Eu subi para lá, de acordo com uma revelação, e expus o Evangelho que prego entre os gentios, numa reunião particular com os principais dirigentes, para me assegurar de não correr ou não ter corrido em vão.
Viram então que me estava confiada a evangelização dos que não eram judeus, como a Pedro a dos que eram judeus.
– De facto, Aquele que exercera em Pedro a sua ação em ordem ao apostolado entre os judeus, tinha-a exercido em mim em ordem aos gentios –.
Por isso, Tiago, Pedro e João, que eram considerados como as colunas, ao reconhecerem a graça que me fora concedida, estenderam-nos as mãos, a mim e a Barnabé, em sinal de acordo: Nós seríamos para os gentios e eles para os judeus.
Só nos pediram que nos lembrássemos dos seus pobres, o que eu procurei pôr em prática com grande diligência.
Mas quando Pedro veio a Antioquia, opus-me a ele abertamente, porque era digno de censura.
De facto, antes de terem vindo alguns homens da parte de Tiago, ele comia com os gentios.
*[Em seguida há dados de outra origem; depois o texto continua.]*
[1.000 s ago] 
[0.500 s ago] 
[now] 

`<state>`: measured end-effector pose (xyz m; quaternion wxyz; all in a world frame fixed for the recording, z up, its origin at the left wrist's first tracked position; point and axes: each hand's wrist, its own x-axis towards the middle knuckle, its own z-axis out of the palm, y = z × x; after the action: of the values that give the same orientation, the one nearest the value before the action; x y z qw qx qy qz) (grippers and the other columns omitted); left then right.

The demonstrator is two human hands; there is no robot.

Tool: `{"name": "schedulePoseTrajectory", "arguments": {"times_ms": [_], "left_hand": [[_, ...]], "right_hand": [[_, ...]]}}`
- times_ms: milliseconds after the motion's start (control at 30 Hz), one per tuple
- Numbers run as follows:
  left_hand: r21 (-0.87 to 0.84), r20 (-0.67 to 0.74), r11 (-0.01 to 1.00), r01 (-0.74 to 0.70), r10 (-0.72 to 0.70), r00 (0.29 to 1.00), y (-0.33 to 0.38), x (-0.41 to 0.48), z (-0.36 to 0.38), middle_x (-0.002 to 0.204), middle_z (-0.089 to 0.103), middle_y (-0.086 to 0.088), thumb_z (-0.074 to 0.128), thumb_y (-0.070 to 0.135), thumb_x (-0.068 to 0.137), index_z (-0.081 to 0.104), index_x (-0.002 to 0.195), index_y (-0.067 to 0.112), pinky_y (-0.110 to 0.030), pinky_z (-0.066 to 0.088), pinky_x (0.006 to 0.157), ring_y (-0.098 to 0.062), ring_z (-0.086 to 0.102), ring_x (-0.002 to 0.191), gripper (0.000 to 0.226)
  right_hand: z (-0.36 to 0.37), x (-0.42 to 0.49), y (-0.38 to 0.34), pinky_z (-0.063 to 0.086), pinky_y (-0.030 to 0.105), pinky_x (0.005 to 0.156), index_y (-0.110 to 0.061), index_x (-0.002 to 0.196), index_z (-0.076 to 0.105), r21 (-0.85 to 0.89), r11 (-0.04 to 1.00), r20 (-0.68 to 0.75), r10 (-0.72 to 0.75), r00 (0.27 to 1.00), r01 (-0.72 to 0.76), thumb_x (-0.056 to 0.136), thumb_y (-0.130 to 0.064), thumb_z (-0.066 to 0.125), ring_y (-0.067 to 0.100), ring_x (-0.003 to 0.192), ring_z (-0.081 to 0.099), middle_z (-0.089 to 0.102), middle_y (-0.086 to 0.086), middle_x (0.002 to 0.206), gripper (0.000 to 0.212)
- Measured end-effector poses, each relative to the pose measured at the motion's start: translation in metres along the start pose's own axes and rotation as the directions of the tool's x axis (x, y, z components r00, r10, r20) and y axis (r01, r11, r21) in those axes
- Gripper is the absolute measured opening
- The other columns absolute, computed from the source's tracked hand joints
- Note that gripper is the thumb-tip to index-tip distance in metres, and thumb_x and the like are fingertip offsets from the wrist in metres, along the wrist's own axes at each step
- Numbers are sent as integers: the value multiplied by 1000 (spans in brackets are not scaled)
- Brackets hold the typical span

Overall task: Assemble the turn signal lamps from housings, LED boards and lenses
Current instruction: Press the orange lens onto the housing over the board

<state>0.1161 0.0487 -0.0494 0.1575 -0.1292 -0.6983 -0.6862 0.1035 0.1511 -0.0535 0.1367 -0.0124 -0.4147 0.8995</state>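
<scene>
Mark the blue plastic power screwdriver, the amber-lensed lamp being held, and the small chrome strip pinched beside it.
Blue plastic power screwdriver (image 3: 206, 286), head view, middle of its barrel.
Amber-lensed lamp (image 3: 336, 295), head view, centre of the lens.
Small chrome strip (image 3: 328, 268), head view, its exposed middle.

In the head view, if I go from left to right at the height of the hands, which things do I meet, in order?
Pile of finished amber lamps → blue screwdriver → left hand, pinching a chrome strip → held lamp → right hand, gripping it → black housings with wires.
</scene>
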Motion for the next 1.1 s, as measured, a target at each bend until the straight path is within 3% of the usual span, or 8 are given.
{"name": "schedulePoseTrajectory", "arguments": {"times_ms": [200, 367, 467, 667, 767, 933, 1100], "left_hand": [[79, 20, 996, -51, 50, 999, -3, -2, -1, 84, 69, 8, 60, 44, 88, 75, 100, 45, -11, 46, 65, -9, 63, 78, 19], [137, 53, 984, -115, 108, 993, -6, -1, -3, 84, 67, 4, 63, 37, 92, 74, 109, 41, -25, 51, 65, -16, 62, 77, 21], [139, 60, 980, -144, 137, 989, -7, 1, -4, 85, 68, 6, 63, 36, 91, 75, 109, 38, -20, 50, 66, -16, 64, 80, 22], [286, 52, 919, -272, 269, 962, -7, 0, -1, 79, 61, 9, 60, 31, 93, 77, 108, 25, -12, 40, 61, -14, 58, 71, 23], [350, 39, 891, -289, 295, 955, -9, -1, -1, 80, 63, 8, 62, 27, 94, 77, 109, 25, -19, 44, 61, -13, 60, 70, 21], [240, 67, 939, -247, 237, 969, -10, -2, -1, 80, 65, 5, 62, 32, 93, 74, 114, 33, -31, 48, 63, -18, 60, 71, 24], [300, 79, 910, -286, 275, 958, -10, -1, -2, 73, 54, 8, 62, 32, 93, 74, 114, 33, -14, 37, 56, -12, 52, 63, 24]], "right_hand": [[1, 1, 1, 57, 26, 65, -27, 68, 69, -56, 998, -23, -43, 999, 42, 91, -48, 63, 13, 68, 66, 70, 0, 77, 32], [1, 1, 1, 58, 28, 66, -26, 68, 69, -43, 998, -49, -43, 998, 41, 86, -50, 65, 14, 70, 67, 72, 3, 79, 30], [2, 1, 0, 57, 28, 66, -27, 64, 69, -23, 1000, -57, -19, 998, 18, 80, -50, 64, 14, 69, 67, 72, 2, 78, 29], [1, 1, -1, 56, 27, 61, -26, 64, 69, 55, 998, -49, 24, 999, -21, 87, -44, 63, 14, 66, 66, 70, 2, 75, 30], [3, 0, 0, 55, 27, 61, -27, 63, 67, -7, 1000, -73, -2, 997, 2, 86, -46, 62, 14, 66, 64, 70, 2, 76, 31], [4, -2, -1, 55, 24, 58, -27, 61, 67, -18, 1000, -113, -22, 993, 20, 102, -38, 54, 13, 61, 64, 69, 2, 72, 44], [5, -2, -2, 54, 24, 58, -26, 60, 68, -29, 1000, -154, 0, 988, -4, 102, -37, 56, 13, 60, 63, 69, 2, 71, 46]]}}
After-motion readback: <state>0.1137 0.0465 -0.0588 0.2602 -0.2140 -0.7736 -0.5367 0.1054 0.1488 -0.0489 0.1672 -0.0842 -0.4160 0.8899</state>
Mas depois de eles chegarem, retirava-se e mantinha-se à parte, com receio dos partidários da circuncisão.
Com ele começaram a dissimular também os outros judeus, de tal modo que até Barnabé se deixou arrastar pela sua dissimulação.
Quando eu vi que eles não procediam corretamente segundo a verdade do Evangelho, disse a Pedro diante de todos: «Se tu, que és judeu, vives à maneira dos gentios e não dos judeus, como podes obrigar os gentios a proceder como os judeus?».